Re: [patch] BUG #15005: ANALYZE can make pg_class.reltuples inaccurate.

From: David Gould <daveg(at)sonic(dot)net>
To: Tom Lane <tgl(at)sss(dot)pgh(dot)pa(dot)us>
Cc: Alexander Kuzmenkov <a(dot)kuzmenkov(at)postgrespro(dot)ru>, pgsql-hackers(at)lists(dot)postgresql(dot)org, Alina Alexeeva <alexeeva(at)adobe(dot)com>, Ullas Lakkur Raghavendra <lakkurra(at)adobe(dot)com>
Subject: Re: [patch] BUG #15005: ANALYZE can make pg_class.reltuples inaccurate.
Date: 2018-03-03 00:18:40
Message-ID: 20180302161840.3530921f@engels
Views: Raw Message | Whole Thread | Download mbox | Resend email
Thread:
Lists: pgsql-hackers

On Thu, 01 Mar 2018 18:49:20 -0500
Tom Lane <tgl(at)sss(dot)pgh(dot)pa(dot)us> wrote:

> The sticking point in my mind right now is, if we do that, what to do with
> VACUUM's estimates.

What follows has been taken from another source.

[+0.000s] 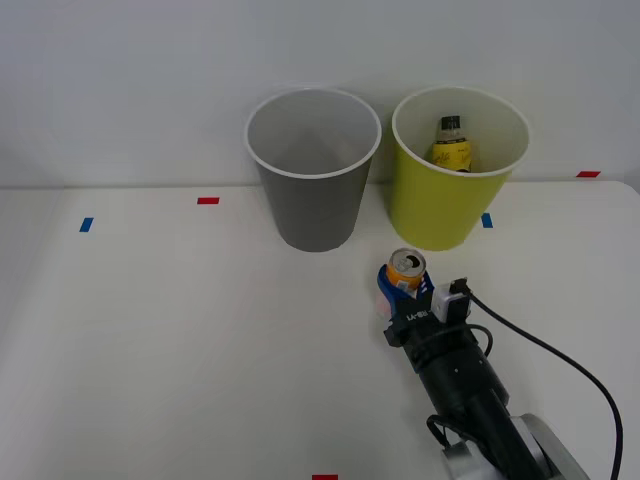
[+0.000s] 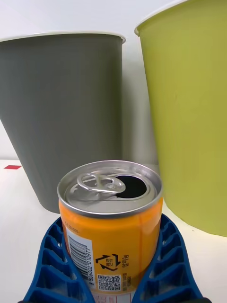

If you believe the argument in the PDF that we'll
> necessarily overshoot reltuples in the face of declining true density,
> then it seems like that argument applies to VACUUM as well. However,
> VACUUM has the issue that we should *not* believe that it looked at a
> random sample of pages. Maybe the fact that it looks exactly at the
> changed pages causes it to see something less than the overall density,
> cancelling out the problem, but that seems kinda optimistic.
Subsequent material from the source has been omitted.